§ **YOUR TASK**
Since pictures do not belong in the copy, please repeat every record below exactly without them.
[DATA FOR THIS TASK — start]
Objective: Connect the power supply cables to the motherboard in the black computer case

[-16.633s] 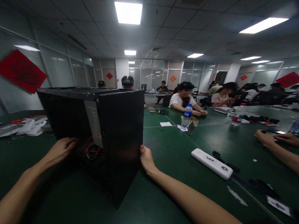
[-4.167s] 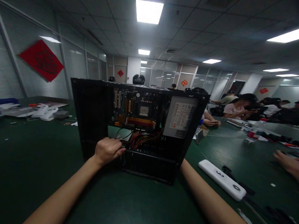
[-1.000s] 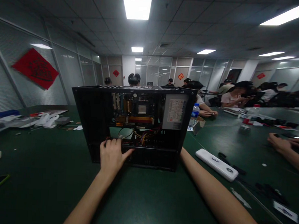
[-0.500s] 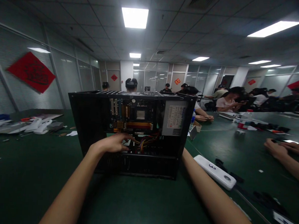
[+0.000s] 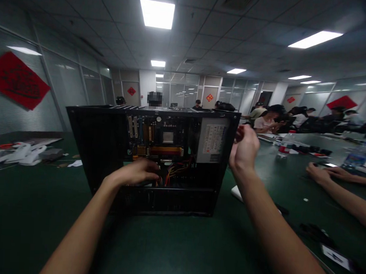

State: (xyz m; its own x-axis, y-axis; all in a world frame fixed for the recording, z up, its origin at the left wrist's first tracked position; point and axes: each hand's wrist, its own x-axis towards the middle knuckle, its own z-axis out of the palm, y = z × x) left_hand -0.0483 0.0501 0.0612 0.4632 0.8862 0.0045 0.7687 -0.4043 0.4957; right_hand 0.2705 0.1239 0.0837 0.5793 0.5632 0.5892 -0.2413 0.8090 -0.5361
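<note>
Far left of the case [image 5: 184, 191], a red sign [image 5: 18, 80] on the glass wall. Below the sign, left of the case, a loose heap of white papers [image 5: 28, 153]; a grey box [image 5: 50, 154] beside it, then a white scrap [image 5: 75, 163] nearer the case.

Case stands upright on the green table [image 5: 165, 246], side off, interior facing the wearer. Left hand [image 5: 135, 172] reaches into its lower middle, fingers bent, beside the cables [image 5: 170, 175]; cannot tell whether the fingertips are clamped on any of them. Above that hand, inside the case, the circuit board [image 5: 158, 131]. In the case's upper right corner, the power supply [image 5: 212, 139], silver, labelled.

Right hand [image 5: 245, 150] raised just beside the case's right edge, fingers curled inward; contact with the case, or a hold on anything, cannot tell.

Right of the case, low, a white block [image 5: 237, 194], mostly hidden by the right forearm. Farther right and beyond, a red-capped bottle [image 5: 286, 145], upright. Well right of the case, another person's hands [image 5: 317, 172] with a lit screen; nearer the wearer, a white card [image 5: 336, 256] marked 4.
</note>
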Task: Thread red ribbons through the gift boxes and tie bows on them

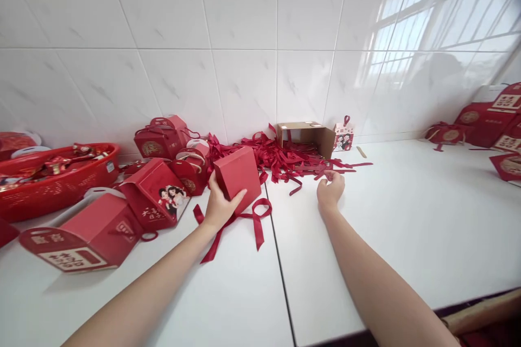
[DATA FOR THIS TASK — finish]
§ **EXERCISE RESULT**
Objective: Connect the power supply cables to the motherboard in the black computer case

[-16.633s] 
[-4.167s] 
[-1.000s] 
[-0.500s] 
[+0.000s] 

State: (xyz m; its own x-axis, y-axis; all in a world frame fixed for the recording, z up, its origin at the left wrist's first tracked position; point and axes: each hand's wrist, its own x-axis towards the middle knuckle, its own z-axis out of the palm, y = z × x) left_hand -0.0483 0.0501 0.0612 0.4632 0.8862 0.0045 0.7687 -0.4043 0.4957; right_hand 0.2705 0.1239 0.0837 0.5793 0.5632 0.5892 -0.2413 0.8090 -0.5361
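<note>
Far left of the case [image 5: 184, 191], a red sign [image 5: 18, 80] on the glass wall. Below the sign, left of the case, a loose heap of white papers [image 5: 28, 153]; a grey box [image 5: 50, 154] beside it, then a white scrap [image 5: 75, 163] nearer the case.

Case stands upright on the green table [image 5: 165, 246], side off, interior facing the wearer. Left hand [image 5: 135, 172] reaches into its lower middle, fingers bent, beside the cables [image 5: 170, 175]; cannot tell whether the fingertips are clamped on any of them. Above that hand, inside the case, the circuit board [image 5: 158, 131]. In the case's upper right corner, the power supply [image 5: 212, 139], silver, labelled.

Right hand [image 5: 245, 150] raised just beside the case's right edge, fingers curled inward; contact with the case, or a hold on anything, cannot tell.

Right of the case, low, a white block [image 5: 237, 194], mostly hidden by the right forearm. Farther right and beyond, a red-capped bottle [image 5: 286, 145], upright. Well right of the case, another person's hands [image 5: 317, 172] with a lit screen; nearer the wearer, a white card [image 5: 336, 256] marked 4.
</note>
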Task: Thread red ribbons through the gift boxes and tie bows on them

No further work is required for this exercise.